The three companies will be working to bring lightweight LINPAC Rfresh Elite plastic pack for meat and poultry to shelves around the country. The new packaging is composed of 95% recycled content, which is mostly derived from plastic (PET) water bottles taken from household waste.

These packs are also fully recyclable and use the same process as that which sees plastic water bottles turned to crystal clear recycled plastic. The product can then be reused, helping the companies contribute to a circular economy.

Dr Mark Caul, technical manager for packaging at Tesco, commented: “This is a landmark innovation and a clear demonstration of our commitment to reducing our impact on the environment we live in.”

Tesco are also trialling new, fully-recyclable mushroom punnets that have been designed to cut food waste and extend shelf life.

co-op

Co-Op To Make 100% of Own-Brand Packaging Recyclable

Meanwhile, Co-Op have announced that they will make all their own brand packaging recyclable and revealed that they are also considering making all their waste statistics and figures public.

At the company’s AGM last week, members voted overwhelmingly to introduce fully recyclable packaging and set a target of reaching 80% by 2020, working towards 100% in the longer term.

Food Waste & Wonky Veg

Sarah Wakefield, Co-Op’s head of food policy told Edie recently that the company will also be tackling food waste more thoroughly, through their use of ‘wonky’ veg.

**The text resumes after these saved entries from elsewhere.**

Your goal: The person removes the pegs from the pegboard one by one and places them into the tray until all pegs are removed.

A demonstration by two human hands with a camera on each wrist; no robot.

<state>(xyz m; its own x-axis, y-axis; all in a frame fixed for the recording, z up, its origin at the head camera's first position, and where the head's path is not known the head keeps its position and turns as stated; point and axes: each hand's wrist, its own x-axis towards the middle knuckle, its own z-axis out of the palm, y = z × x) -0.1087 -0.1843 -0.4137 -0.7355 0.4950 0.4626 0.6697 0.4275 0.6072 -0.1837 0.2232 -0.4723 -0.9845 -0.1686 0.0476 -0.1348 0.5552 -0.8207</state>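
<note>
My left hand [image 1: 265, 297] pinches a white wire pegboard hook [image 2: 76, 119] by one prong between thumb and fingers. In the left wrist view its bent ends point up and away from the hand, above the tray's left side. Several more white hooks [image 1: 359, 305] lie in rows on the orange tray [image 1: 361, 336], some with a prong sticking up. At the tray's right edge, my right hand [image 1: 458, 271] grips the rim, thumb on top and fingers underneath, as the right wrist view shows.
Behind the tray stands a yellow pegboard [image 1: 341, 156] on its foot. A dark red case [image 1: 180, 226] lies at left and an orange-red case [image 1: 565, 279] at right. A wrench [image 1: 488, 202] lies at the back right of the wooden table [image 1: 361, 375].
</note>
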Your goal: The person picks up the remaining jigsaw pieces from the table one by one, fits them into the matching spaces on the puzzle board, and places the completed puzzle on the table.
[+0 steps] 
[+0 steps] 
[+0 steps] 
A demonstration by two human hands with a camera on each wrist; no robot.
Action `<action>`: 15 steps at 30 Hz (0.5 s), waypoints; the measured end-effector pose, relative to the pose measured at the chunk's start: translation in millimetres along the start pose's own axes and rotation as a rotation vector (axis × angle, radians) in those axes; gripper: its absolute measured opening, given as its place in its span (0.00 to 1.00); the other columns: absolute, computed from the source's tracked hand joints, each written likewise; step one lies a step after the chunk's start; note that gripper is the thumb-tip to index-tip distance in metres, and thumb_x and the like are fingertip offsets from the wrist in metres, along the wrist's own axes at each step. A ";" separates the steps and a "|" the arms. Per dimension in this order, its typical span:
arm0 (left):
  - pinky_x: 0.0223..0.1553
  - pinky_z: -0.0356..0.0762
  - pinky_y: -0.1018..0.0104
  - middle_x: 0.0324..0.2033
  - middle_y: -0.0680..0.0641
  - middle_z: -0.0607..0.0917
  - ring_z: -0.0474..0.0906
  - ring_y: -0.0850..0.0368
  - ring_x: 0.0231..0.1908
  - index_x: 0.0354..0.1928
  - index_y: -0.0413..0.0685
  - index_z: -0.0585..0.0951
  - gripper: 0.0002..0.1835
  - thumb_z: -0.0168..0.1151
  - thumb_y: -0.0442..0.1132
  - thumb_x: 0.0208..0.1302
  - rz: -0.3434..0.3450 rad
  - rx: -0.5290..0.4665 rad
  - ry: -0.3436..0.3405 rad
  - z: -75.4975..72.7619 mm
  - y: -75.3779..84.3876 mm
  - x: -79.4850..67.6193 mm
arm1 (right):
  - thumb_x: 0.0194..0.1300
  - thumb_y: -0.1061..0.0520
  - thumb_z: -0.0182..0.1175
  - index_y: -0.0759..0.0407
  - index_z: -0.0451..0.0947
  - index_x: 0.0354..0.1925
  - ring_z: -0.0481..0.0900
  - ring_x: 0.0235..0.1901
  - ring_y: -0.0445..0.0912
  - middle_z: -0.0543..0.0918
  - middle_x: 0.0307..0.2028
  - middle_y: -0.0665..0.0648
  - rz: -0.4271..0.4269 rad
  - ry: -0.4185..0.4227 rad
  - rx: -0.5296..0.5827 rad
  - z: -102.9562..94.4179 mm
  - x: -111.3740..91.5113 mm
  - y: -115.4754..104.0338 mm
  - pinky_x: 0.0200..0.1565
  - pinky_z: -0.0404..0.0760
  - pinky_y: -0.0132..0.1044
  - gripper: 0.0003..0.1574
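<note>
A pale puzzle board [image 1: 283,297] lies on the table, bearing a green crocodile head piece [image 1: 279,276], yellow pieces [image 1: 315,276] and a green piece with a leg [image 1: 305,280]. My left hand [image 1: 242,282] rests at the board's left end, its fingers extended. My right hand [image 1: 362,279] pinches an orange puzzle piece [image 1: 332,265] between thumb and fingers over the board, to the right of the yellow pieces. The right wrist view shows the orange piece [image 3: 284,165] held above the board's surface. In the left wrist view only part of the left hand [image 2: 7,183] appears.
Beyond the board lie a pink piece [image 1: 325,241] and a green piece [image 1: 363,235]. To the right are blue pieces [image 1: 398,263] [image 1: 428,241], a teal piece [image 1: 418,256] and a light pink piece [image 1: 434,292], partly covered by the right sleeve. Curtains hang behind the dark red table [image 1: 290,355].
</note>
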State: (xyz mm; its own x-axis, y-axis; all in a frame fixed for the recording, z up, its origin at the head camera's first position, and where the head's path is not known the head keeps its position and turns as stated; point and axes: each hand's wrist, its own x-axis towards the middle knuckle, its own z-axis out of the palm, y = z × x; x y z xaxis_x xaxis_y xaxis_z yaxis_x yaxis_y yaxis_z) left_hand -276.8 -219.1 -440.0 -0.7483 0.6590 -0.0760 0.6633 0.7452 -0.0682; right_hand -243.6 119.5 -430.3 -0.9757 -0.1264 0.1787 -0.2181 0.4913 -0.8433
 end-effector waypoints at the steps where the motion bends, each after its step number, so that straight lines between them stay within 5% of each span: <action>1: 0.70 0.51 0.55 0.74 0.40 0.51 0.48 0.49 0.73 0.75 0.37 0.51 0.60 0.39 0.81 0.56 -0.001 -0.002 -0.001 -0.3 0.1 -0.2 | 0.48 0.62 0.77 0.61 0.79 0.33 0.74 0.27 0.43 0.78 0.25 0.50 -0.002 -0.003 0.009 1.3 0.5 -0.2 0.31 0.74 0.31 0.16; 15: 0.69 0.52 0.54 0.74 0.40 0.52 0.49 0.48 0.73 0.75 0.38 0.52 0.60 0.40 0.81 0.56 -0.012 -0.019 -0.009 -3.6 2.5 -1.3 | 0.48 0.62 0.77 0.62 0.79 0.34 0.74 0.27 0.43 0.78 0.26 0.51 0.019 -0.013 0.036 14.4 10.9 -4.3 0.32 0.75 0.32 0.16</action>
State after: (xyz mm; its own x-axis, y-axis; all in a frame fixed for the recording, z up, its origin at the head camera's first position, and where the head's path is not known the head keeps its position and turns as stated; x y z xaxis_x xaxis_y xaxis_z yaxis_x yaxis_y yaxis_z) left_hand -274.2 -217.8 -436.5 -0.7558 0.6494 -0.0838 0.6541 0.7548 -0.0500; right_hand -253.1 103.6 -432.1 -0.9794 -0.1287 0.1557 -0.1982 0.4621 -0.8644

These misshapen products are often discarded, however the supermarket chain is keen to reduce waste in this area.

“Wonky veg is not being wasted in the supply chain,” Wakefield said. “It’s something that is nice and easy to latch on to but actually our suppliers are not throwing away that veg. They are putting it into ready meals and prep veg. We are not putting perfect carrots into shepherd’s pies or perfect potatoes into sausage and mash.”